Timmy bergegas membuka mata, saat tangan Yvone tiba-tiba sudah mengusap wajahnya dengan lembut. Wanita itu bahkan juga sudah mengulas senyum yang teramat manis, saat Timmy menatap wajahnya.


"Hai," sapa Yvone sebelum kemudian wanita itu mengecup kening Timmy dengan bibirnya yang terasa begitu lembut. Yvone lalu menyibak selimut, dan saat itulah Timmy bisa melihat bagaimana seksinya Yvone yang hanya mengenakan gaun tidur berwarna merah maroon. Yvone sudah turun dari atas ranjang, saat Timmy sedang berusaha untuk menelan salivanya dengan susah payah.


Sial! Milik Timmy seketika langsung meronta hebat.


Entah mendapat dorongan keberanian darimana, Timmy tiba-tiba sudah bangun dengan cepat, lalu pria itu segera mengejar Yvone dan menariknya kembali ke atas ranjang.
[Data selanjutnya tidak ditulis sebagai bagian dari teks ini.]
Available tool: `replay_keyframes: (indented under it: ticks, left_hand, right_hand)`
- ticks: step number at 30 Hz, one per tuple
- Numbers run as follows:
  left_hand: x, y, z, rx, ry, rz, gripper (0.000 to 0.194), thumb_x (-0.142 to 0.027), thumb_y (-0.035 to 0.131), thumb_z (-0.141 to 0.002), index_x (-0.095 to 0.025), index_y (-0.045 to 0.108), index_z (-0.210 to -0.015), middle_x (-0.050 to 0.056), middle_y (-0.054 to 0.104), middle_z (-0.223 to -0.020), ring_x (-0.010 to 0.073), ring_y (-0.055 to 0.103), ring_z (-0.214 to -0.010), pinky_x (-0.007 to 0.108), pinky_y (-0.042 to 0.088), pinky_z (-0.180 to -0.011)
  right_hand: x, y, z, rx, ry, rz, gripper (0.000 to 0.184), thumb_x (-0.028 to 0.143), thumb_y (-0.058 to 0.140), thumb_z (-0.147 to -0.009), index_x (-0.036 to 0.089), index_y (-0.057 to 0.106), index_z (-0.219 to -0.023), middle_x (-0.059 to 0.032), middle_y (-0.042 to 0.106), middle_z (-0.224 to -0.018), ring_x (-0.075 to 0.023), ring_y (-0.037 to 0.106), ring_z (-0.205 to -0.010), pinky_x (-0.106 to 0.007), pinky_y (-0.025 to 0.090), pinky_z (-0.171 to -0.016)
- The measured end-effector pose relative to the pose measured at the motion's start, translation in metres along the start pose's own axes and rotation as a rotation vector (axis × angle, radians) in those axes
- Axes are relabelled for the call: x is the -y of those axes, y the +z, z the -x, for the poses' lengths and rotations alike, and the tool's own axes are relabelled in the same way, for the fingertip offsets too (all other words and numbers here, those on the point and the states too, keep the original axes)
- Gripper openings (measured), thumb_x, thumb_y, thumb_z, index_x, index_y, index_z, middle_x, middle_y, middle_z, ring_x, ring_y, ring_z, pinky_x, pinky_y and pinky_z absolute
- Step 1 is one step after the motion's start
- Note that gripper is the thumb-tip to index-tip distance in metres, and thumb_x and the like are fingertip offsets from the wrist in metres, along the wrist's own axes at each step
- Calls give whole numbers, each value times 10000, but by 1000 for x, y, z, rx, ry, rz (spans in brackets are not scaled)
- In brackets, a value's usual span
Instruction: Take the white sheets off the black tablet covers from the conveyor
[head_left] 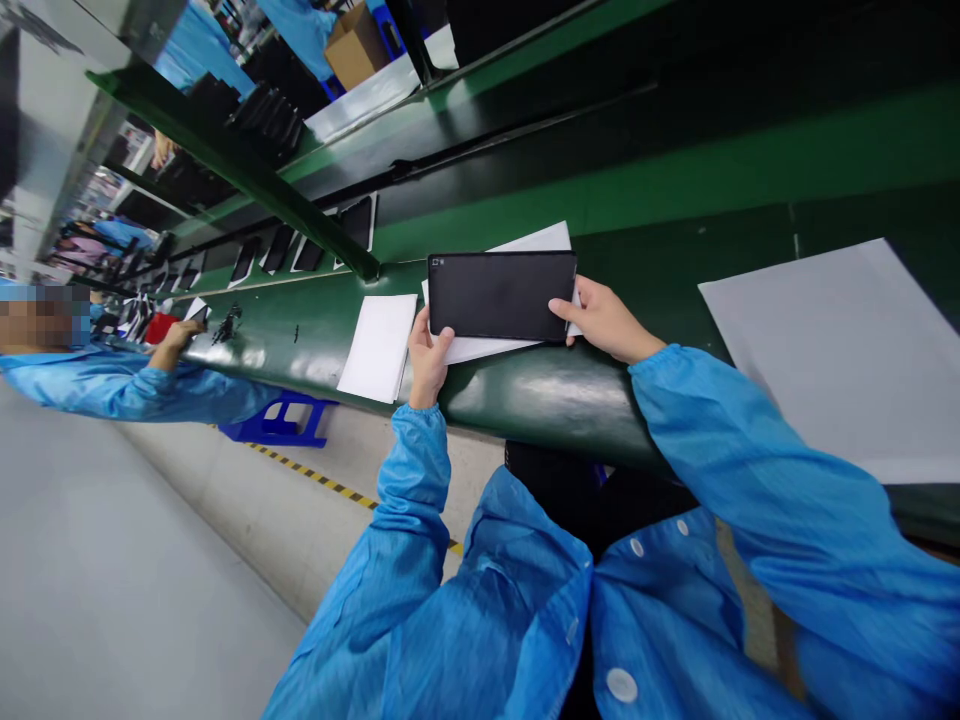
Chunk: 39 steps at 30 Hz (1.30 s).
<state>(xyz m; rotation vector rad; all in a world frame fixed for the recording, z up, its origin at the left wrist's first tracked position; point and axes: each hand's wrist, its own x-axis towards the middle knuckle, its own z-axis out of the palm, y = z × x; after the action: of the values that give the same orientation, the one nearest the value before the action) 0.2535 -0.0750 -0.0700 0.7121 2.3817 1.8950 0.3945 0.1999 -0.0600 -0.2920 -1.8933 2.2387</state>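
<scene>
While both hands grip it by its short ends, black tablet (pixel 501 295) sits flat over a white sheet (pixel 480 348) on the green bench (pixel 547 390). Left hand (pixel 428 362) fingers closed on left edge, right hand (pixel 604 320) fingers closed on right edge. Second white sheet (pixel 379 346) just left; large grey sheet (pixel 847 350) to the right.

A tablet (pixel 501 295) lies on a sheet (pixel 525 243), with 1 pad (pixel 378 346) to its left on the bench (pixel 525 390).

Bright blue smock with fine pinstripe weave, long loose sleeves gathered at elastic cuffs, front placket with white snap buttons, bare left hand (pixel 429 362), bare right hand (pixel 604 320)
</scene>
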Motion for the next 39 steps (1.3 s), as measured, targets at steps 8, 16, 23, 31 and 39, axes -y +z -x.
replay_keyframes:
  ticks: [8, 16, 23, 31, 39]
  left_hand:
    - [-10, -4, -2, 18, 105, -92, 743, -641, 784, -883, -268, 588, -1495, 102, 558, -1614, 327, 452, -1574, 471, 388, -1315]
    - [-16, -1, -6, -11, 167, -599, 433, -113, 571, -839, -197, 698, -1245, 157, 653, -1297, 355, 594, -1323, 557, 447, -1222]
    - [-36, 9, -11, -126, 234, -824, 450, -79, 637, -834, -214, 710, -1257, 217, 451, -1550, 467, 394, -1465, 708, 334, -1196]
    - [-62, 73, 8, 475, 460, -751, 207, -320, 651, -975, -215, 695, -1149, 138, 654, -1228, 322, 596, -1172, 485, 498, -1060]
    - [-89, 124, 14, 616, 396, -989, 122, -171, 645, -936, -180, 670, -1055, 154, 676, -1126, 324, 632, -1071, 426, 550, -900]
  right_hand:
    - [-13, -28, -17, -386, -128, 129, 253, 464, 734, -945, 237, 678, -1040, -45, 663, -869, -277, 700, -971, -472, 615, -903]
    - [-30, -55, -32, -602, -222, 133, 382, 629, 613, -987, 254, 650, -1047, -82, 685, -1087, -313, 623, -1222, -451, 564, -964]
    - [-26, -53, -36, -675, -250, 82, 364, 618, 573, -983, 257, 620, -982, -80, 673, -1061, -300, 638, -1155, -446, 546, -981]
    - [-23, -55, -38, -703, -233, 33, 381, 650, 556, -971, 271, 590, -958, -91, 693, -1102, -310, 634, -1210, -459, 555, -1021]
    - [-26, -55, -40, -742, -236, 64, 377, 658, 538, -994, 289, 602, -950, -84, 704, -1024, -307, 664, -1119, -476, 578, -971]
"Aaauuww!" Yvone memekik kecil dan sekarang wajah wanita itu terlihat begitu cantik serta menggoda. Membuat gairah dalam diri Timmy seolah bangkit.


"Kau cantik sekali!" Puji Timmy seraya jemarinya menyusuri lekukan di wajah Yvone. Wanita yang kini berada di bawah kungkungan Timmy tersebut hanya tersenyum tanpa berucap sepatah katapun. Timmy semakin mendekatkan wajahnya ke wajah Yvone, lalu saat pria itu hendak menyatukan bibirnya dengan bibir Yvone, tiba-tiba....


Bugh!


Semua adegan mesra Timmy bersama Yvone tadi mendadak buyar, saat tubuh Timmy sudah meluncur ke lantai. Timmy seolah baru terbangun dari mimpi, tapi pada kenyataannya Timmy memang tadi hanya bermimpi.


Kenapa Timmy bisa bermimpi semesum itu bersama.....


Timmy melongok ke atas kasur, dimana Yvone yang sejak tadi menghantui mimpi Timmy, kini tampak terlelap dan sepertinya tak terganggu dengan suara jatuh Timmy tadi.


Ya, jarak kasur dengan lantai memang hanya beberapa centi, karena tak ada ranjang di kamar ini. Tapi tentu saja bukan hal tersebut yang sekarang menjadi masalah bagi Timmy. Melainkan miliknya yang mendadak terbangun akibat mimpi mesum Timmy tadi.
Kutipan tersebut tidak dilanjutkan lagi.